When you reproduce the listing, keep every word as it is and drop the pictures.

# # # # #

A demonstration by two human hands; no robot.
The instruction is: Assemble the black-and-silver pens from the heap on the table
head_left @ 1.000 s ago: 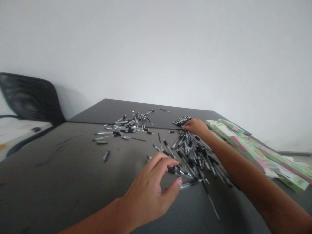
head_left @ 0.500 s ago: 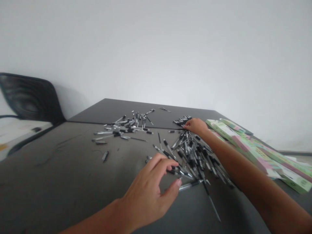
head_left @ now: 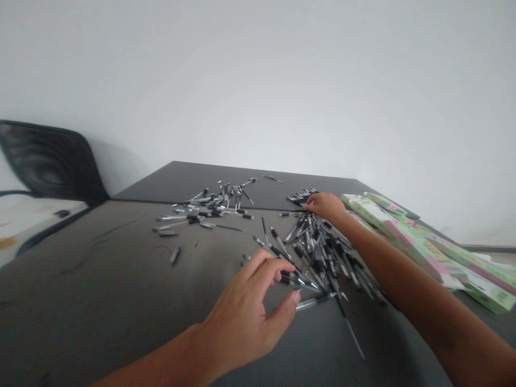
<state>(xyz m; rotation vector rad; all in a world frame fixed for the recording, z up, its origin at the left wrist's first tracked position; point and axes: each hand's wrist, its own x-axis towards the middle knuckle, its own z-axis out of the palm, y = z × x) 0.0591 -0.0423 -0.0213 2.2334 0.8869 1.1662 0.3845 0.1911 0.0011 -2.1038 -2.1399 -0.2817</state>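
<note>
A big heap of black and clear pens (head_left: 322, 252) lies on the dark table (head_left: 100, 279). My left hand (head_left: 248, 317) hovers at the heap's near left edge, fingers curved and apart, thumb by a single pen (head_left: 312, 302); nothing is in it. My right hand (head_left: 325, 206) reaches across to the far side, its fingers resting on a small neat row of pens (head_left: 300, 196); I cannot see whether they grip any. A second looser pile of pens and parts (head_left: 213, 207) lies farther left.
Flat green and pink cardboard boxes (head_left: 423, 242) are stacked along the table's right edge. A black mesh chair (head_left: 48, 161) stands at the left. A lone pen part (head_left: 174, 255) and a refill (head_left: 350, 336) lie apart. A white wall is behind.
Hardly anything has moved; my left fingers curled slightly and the view shifted a little. My right hand stays on the far row of pens.
</note>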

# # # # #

* _ANSWER_:
A demonstration by two human hands; no robot.
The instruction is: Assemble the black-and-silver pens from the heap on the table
head_left @ 1.000 s ago: 
head_left @ 0.500 s ago: 
head_left @ now: 
<state>(xyz m; rotation vector rad; all in a world frame fixed for the recording, z up, its origin at the left wrist's first tracked position; point and axes: each hand's wrist, its own x-axis towards the middle knuckle, its own z-axis out of the palm, y = z × x) 0.0591 -0.0423 -0.0213 2.2334 0.8869 1.1662 0.3845 0.1911 0.0011 -2.1038 -2.1399 -0.2817</state>
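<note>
A big heap of black and clear pens (head_left: 322, 252) lies on the dark table (head_left: 100, 279). My left hand (head_left: 248, 317) hovers at the heap's near left edge, fingers curved and apart, thumb by a single pen (head_left: 312, 302); nothing is in it. My right hand (head_left: 325, 206) reaches across to the far side, its fingers resting on a small neat row of pens (head_left: 300, 196); I cannot see whether they grip any. A second looser pile of pens and parts (head_left: 213, 207) lies farther left.
Flat green and pink cardboard boxes (head_left: 423, 242) are stacked along the table's right edge. A black mesh chair (head_left: 48, 161) stands at the left. A lone pen part (head_left: 174, 255) and a refill (head_left: 350, 336) lie apart. A white wall is behind.
Hardly anything has moved; my left fingers curled slightly and the view shifted a little. My right hand stays on the far row of pens.
</note>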

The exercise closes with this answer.